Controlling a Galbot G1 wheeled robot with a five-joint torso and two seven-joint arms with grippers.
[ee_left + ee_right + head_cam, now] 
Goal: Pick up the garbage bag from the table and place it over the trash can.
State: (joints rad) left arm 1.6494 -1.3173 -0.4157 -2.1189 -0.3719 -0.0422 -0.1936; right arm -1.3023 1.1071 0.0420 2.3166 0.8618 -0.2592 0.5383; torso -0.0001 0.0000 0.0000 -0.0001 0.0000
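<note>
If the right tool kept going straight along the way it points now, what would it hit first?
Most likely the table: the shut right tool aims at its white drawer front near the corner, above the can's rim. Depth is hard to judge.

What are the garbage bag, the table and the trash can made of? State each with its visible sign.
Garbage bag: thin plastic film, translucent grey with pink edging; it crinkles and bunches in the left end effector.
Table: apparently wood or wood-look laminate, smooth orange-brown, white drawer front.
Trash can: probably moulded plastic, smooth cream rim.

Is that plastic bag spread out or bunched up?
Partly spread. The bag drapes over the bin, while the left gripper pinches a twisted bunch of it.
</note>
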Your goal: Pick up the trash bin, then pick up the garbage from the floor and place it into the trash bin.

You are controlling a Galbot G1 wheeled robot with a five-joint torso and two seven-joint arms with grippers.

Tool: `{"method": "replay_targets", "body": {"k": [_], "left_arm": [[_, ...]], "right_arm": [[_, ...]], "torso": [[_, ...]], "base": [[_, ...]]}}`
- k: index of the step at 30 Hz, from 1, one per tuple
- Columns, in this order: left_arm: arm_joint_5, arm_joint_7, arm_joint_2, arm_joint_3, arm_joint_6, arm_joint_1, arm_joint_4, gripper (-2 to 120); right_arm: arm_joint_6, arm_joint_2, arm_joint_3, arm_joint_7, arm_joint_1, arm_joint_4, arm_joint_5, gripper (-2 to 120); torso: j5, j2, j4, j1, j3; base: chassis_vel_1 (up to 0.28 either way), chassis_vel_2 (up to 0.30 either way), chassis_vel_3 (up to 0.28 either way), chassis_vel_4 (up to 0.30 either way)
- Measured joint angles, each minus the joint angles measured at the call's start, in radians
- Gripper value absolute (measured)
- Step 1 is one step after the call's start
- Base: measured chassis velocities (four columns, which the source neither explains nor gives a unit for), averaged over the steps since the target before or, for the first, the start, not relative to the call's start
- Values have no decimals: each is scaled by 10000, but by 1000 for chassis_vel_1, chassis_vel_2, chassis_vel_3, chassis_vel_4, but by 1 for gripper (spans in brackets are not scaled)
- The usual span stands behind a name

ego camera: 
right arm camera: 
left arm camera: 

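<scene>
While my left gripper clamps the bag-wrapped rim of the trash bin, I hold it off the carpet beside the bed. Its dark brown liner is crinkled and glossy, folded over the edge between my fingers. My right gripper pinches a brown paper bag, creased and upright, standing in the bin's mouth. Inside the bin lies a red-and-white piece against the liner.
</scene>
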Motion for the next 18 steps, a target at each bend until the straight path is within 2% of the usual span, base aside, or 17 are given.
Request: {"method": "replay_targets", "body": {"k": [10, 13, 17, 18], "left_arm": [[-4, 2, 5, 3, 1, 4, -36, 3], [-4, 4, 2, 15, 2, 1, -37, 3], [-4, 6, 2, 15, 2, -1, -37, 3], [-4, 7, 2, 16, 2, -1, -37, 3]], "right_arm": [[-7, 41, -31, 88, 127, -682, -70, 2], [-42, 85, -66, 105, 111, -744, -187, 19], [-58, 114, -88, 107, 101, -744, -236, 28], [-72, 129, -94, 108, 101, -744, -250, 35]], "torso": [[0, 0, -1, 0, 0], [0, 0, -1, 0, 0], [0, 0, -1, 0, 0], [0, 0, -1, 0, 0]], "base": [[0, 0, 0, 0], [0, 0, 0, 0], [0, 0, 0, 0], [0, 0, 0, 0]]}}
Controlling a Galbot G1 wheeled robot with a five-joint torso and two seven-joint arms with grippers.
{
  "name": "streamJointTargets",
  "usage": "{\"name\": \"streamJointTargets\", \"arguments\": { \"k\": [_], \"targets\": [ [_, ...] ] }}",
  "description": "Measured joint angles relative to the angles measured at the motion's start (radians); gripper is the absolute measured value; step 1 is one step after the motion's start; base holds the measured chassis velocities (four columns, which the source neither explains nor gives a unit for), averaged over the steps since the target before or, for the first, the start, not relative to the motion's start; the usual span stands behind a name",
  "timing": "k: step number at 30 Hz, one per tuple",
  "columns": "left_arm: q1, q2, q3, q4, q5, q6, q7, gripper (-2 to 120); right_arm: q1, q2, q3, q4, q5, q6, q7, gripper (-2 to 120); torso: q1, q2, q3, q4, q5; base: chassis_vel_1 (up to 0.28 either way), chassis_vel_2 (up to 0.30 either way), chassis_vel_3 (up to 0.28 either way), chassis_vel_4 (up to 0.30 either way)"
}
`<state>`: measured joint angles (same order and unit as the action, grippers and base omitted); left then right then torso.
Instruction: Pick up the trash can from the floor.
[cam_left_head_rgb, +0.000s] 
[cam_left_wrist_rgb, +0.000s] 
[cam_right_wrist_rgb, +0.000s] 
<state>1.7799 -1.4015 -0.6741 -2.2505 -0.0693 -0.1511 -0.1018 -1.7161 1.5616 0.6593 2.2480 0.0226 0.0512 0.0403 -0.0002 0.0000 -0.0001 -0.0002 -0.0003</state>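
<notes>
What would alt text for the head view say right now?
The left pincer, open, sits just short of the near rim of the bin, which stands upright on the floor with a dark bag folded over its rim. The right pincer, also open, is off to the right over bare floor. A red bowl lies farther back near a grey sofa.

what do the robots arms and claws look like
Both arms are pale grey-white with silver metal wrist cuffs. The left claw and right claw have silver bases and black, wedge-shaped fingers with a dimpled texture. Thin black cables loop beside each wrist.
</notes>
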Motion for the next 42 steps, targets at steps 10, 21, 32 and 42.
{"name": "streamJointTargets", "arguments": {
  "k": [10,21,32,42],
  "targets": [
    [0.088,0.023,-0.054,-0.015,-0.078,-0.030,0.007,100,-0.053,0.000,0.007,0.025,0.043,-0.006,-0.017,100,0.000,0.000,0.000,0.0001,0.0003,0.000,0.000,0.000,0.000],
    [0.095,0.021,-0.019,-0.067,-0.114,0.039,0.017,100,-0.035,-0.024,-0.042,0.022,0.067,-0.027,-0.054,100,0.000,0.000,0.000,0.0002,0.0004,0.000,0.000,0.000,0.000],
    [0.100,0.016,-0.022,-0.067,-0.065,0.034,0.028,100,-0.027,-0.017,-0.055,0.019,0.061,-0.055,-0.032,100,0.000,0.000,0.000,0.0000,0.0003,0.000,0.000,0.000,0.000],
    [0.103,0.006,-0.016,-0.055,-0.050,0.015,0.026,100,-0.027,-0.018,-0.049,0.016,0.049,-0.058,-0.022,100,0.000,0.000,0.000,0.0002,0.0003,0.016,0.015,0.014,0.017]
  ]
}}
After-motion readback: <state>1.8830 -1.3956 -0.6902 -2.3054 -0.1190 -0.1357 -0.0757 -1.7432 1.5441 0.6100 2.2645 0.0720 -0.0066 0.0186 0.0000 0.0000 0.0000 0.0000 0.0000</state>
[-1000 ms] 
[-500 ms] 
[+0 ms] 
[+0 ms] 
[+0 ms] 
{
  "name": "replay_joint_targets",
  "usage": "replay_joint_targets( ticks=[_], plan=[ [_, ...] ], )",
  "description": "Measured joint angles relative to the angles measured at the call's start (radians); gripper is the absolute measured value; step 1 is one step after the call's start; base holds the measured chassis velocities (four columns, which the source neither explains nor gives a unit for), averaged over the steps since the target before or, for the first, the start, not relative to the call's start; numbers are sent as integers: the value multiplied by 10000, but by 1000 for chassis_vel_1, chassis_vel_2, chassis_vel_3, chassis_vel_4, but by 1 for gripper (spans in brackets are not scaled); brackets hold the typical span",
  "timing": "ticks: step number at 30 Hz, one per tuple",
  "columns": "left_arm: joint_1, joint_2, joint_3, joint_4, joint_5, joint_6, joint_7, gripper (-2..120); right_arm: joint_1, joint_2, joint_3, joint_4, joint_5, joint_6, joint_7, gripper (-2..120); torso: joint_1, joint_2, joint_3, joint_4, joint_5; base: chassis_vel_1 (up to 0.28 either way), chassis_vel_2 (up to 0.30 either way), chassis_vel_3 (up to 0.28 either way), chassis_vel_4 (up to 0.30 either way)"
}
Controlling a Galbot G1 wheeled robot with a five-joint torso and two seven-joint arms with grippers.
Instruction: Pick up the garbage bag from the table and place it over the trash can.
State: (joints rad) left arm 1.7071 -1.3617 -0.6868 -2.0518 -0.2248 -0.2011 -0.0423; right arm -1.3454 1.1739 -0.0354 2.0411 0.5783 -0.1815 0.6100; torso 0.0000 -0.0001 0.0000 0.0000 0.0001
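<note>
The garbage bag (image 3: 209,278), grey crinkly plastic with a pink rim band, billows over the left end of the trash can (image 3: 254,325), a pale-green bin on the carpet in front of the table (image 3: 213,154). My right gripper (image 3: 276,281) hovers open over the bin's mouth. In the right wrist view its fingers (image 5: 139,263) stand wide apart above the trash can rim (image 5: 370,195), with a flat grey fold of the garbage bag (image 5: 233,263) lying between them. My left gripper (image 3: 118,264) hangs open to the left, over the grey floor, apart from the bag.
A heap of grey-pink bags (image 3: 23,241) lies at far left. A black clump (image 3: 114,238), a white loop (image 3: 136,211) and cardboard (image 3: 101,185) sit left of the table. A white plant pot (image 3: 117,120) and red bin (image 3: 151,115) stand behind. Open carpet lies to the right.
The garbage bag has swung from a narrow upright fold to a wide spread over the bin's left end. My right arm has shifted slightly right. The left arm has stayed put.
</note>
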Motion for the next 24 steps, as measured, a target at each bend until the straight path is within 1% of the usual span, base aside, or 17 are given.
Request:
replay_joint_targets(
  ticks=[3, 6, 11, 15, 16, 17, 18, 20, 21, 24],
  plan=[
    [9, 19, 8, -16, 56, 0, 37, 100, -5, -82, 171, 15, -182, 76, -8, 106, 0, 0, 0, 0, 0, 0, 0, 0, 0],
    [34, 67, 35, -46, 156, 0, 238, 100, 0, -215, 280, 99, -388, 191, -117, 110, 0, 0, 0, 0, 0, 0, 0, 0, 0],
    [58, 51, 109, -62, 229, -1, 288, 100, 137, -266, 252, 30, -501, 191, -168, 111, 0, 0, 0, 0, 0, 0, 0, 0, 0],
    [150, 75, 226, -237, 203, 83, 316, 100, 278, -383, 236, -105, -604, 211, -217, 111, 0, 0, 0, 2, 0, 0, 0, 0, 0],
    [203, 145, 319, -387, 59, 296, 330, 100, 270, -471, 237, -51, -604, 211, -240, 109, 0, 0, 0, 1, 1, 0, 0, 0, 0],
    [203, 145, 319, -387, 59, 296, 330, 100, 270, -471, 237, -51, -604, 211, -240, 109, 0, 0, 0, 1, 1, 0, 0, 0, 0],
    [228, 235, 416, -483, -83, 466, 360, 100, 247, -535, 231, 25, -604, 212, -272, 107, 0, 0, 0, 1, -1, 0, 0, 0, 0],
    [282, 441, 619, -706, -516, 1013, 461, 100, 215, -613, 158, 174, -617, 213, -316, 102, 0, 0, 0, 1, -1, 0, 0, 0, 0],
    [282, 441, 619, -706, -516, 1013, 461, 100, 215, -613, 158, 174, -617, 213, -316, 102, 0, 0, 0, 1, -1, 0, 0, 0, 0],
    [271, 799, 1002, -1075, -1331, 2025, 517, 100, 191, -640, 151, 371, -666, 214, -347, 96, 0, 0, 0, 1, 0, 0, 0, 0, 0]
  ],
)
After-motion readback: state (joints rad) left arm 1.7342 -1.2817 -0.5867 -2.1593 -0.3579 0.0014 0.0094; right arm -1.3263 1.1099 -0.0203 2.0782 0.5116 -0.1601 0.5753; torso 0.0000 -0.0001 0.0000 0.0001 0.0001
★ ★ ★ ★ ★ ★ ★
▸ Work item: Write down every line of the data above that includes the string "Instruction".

▸ Reply:
Instruction: Pick up the trash can from the floor.
Instruction: Pick up the garbage bag from the table and place it over the trash can.

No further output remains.